There are now some devices available which can provide depth data through passive stereo vision. I have recently seen this one in action: http://nerian.com/products/sp1-stereo-vision/

The problem with that, however, is that it is targeted at industrial market and probably way to expensive for any ordinary consumers. I guess we will still have to wait for some major revolution in depth sensing.

2 comments

> because who flies a drone indoors?

I fly my 35 grams drone[1] indoors all the time in my apartment. Granted, it would be bigger and heavier with an Intel real-sense processor and camera on it, but I don't think it's out of the realm of possibilities.

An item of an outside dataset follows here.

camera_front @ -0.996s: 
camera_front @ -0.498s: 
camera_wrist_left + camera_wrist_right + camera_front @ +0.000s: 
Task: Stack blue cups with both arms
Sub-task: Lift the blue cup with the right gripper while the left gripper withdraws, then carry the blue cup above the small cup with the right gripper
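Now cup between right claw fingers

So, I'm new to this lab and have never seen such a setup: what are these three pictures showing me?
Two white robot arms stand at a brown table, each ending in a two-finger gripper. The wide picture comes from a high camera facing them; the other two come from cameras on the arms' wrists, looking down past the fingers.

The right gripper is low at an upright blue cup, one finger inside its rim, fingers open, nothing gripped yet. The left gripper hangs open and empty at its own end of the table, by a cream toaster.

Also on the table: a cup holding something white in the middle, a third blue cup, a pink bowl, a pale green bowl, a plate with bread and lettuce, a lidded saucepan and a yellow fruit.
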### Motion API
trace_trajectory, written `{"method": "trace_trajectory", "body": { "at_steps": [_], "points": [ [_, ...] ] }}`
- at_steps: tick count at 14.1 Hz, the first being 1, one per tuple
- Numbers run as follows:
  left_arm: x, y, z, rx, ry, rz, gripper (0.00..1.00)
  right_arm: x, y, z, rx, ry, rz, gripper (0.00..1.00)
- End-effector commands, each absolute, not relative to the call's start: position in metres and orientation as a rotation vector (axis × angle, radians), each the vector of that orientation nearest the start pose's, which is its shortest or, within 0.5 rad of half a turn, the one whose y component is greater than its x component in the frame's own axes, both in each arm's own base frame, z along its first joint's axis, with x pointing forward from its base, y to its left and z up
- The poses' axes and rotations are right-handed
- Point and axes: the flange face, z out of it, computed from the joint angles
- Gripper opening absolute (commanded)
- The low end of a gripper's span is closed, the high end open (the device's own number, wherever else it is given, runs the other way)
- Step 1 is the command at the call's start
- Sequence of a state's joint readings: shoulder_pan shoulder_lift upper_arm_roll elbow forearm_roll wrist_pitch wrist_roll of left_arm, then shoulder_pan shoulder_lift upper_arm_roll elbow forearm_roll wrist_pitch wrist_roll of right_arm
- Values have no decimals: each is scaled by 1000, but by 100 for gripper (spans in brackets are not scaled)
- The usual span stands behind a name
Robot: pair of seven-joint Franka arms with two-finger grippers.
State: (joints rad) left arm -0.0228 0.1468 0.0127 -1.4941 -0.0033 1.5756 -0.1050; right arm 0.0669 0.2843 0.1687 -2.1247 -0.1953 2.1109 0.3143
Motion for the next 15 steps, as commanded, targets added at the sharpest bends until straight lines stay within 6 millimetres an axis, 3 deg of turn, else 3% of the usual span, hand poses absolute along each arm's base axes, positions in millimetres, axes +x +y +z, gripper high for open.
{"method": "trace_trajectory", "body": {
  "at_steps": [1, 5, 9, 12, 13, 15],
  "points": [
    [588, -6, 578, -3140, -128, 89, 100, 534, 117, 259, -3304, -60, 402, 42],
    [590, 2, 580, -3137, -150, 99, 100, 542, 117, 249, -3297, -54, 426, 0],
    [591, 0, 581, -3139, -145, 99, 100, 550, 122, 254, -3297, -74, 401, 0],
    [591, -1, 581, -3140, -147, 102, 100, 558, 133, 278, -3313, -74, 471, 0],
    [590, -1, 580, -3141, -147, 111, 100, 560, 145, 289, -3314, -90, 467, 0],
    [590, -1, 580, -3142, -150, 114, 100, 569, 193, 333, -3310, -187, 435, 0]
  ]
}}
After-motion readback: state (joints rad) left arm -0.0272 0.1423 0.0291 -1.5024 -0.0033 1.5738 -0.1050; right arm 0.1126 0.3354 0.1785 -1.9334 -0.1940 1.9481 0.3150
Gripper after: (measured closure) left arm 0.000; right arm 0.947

[1] http://flitetest.com/articles/hubsan-x4-review

Heh - RealSense is not exactly one depth camera. This particular formfactor uses active stereo IR (R200 camera), so it also works outside but loses the projective texturing (where it's usually not needed anyway).
Actually, I don't think so. Its kind of hard to get any technical information on the real sense and I know that Intel is making different versions of it, so please correct me if I'm wrong and if they have one which really does stereo. On http://www.intel.com/content/www/us/en/architecture-and-tech... they say the following:

"The Intel® RealSense™ Camera F200 is actually three cameras in one—a 1080p HD camera, an infrared camera, and an infrared laser projector"

So this is just looks like the first Kinect. The infrared camera will observe the projected pattern and the RGB camera is there to capture the color information. You can't really match an infrared image (which is also covered with a laser pattern) with a visible light image, as they will look very different. So you would require a yet another camera (infrared or visible light) in order to do stereo.

The robot is using the R200, an active stereo camera, not the F200. Even the F200 uses a fundamentally different technique (coded light, projected grey code) rather than structured light as the Kinect uses.